Question: How Do You Calculate Rule Of 72?

Rule of 72.

The Rule of 72 says that to find the number of years needed to double your money at a given interest rate, you just divide 72 by the interest rate.

For example, if you want to know how long it will take to double your money at nine percent interest, divide 72 by 9 and get 8 years.

What is the rule of 72 examples?

The rule of 72 is a method used in finance to quickly estimate the doubling or halving time through compound interest or inflation, respectively. For example, using the rule of 72, an investor who invests $1,000 at an interest rate of 4% per year, will double their money in approximately 18 years.

How does the 72 rule work?

The Rule of 72 is a simple way to determine how long an investment will take to double given a fixed annual rate of interest. By dividing 72 by the annual rate of return, investors obtain a rough estimate of how many years it will take for the initial investment to duplicate itself.

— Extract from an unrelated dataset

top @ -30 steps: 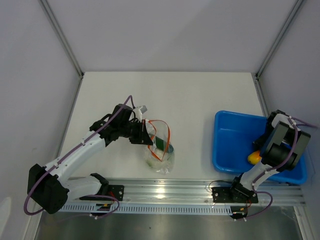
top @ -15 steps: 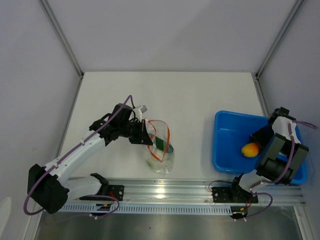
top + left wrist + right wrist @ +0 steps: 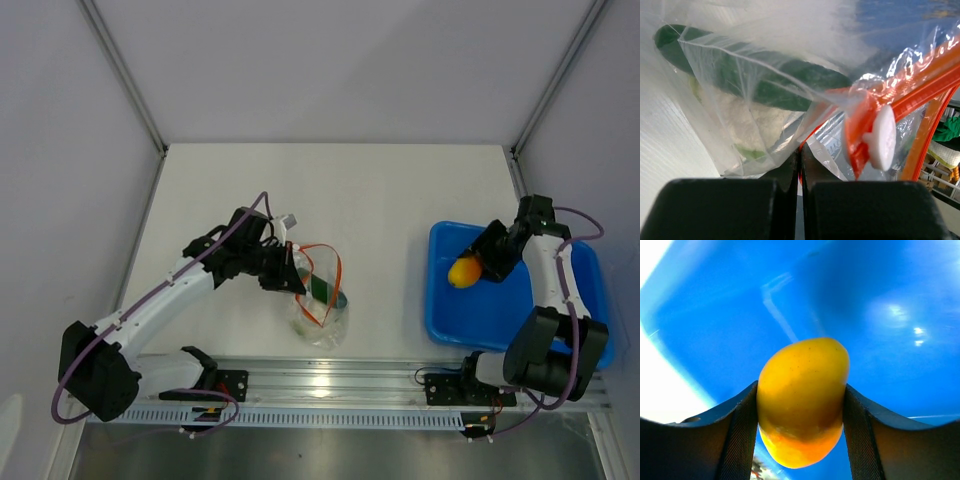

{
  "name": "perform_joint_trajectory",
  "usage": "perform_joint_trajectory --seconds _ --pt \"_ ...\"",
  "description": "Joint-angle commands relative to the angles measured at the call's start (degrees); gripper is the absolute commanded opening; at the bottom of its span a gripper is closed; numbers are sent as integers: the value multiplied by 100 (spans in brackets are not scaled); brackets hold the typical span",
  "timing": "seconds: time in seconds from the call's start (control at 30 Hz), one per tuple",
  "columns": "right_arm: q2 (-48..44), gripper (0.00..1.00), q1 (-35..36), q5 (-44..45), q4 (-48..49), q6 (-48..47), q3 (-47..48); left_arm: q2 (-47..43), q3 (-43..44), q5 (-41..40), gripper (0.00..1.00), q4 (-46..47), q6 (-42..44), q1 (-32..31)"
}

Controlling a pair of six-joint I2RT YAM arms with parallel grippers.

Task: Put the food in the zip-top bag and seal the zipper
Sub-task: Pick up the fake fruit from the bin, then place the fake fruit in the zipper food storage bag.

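Note:
The clear zip-top bag [image 3: 322, 300] lies left of centre with its mouth held open; its orange-red zipper [image 3: 331, 272] loops upward. The dark green cucumber [image 3: 326, 288] and the pale leafy lump [image 3: 752, 117] lie inside it. My left gripper [image 3: 291, 272] is shut on the bag's mouth edge; in the left wrist view the jaws [image 3: 801, 160] pinch the plastic beside the zipper [image 3: 920, 92] and its white slider [image 3: 882, 137]. My right gripper [image 3: 470, 266] is shut on the yellow-orange oval fruit [image 3: 462, 271] above the blue tray's left part; the fruit [image 3: 802, 397] sits between the fingers.
The blue plastic tray [image 3: 575, 345] stands at the right near the table's front edge. A metal rail [image 3: 330, 385] runs along the near edge. Grey walls with frame posts [image 3: 125, 75] close in the table on the left, back and right.
My right gripper has lifted the yellow-orange fruit from the tray's lower part and carried it up and leftward. The left gripper and the bag have stayed in place.

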Motion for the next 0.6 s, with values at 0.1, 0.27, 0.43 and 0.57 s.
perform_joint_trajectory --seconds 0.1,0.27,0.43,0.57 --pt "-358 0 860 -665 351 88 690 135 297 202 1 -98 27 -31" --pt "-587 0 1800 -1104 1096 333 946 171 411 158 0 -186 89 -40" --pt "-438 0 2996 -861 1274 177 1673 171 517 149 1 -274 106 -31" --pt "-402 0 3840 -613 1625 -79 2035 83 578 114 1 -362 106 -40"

Does Rule of 72 include compounding?

Variations in Applying the Rule of 72

For example, the rate of 11% annual compounding interest is 3 percentage points higher than 8%. The basic rule of 72 says the initial investment will double in 3.27 years.

What is the rule of 7 in investing?

The Rule of 72 states that the amount of time required to double your money equals 72 divided by your rate of return. For example: If you invest money at a 10 percent return, you will double your money every 7.2 years. If you invest at a 7 percent return, you will double your money every 10.2 years.